### TASK DESCRIPTION
If a line in the data contains "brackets", copy it out.

### DATA BLOCK
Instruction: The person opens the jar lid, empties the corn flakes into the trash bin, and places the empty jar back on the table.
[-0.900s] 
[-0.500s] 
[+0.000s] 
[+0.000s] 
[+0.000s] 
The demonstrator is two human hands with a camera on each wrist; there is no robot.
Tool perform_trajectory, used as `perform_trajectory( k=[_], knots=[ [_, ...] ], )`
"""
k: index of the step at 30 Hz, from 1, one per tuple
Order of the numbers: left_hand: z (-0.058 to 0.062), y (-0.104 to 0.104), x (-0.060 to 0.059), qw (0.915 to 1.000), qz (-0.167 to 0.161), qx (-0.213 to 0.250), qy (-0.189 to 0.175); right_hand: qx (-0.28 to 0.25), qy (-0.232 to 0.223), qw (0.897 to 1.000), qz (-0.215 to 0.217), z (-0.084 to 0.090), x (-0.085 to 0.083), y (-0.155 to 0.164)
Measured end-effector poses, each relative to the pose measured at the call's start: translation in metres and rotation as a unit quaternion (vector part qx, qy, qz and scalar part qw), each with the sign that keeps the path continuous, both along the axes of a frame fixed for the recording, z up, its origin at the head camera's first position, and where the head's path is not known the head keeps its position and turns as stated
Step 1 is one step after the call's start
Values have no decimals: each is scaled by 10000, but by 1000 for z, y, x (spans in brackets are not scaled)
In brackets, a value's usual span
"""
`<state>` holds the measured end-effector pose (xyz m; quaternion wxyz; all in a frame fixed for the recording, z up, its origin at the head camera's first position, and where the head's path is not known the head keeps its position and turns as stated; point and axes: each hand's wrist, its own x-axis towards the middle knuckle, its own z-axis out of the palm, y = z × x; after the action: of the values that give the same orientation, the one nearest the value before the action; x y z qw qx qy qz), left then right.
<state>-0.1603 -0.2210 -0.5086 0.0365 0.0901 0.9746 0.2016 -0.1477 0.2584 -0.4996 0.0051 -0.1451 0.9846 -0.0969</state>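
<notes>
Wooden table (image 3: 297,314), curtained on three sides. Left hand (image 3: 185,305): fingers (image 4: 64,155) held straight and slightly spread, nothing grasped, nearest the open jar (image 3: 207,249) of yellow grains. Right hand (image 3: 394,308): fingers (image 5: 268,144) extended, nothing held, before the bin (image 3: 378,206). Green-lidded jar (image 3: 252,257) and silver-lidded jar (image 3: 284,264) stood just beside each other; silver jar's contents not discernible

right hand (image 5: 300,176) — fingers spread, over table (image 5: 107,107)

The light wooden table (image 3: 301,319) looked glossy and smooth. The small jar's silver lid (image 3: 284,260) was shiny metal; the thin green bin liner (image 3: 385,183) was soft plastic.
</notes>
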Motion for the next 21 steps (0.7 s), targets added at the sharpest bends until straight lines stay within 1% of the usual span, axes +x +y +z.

### WRITTEN SOLUTION
Values have no decimals: each is scaled by 10000, but by 1000 for z, y, x (spans in brackets are not scaled)
In brackets, a value's usual span

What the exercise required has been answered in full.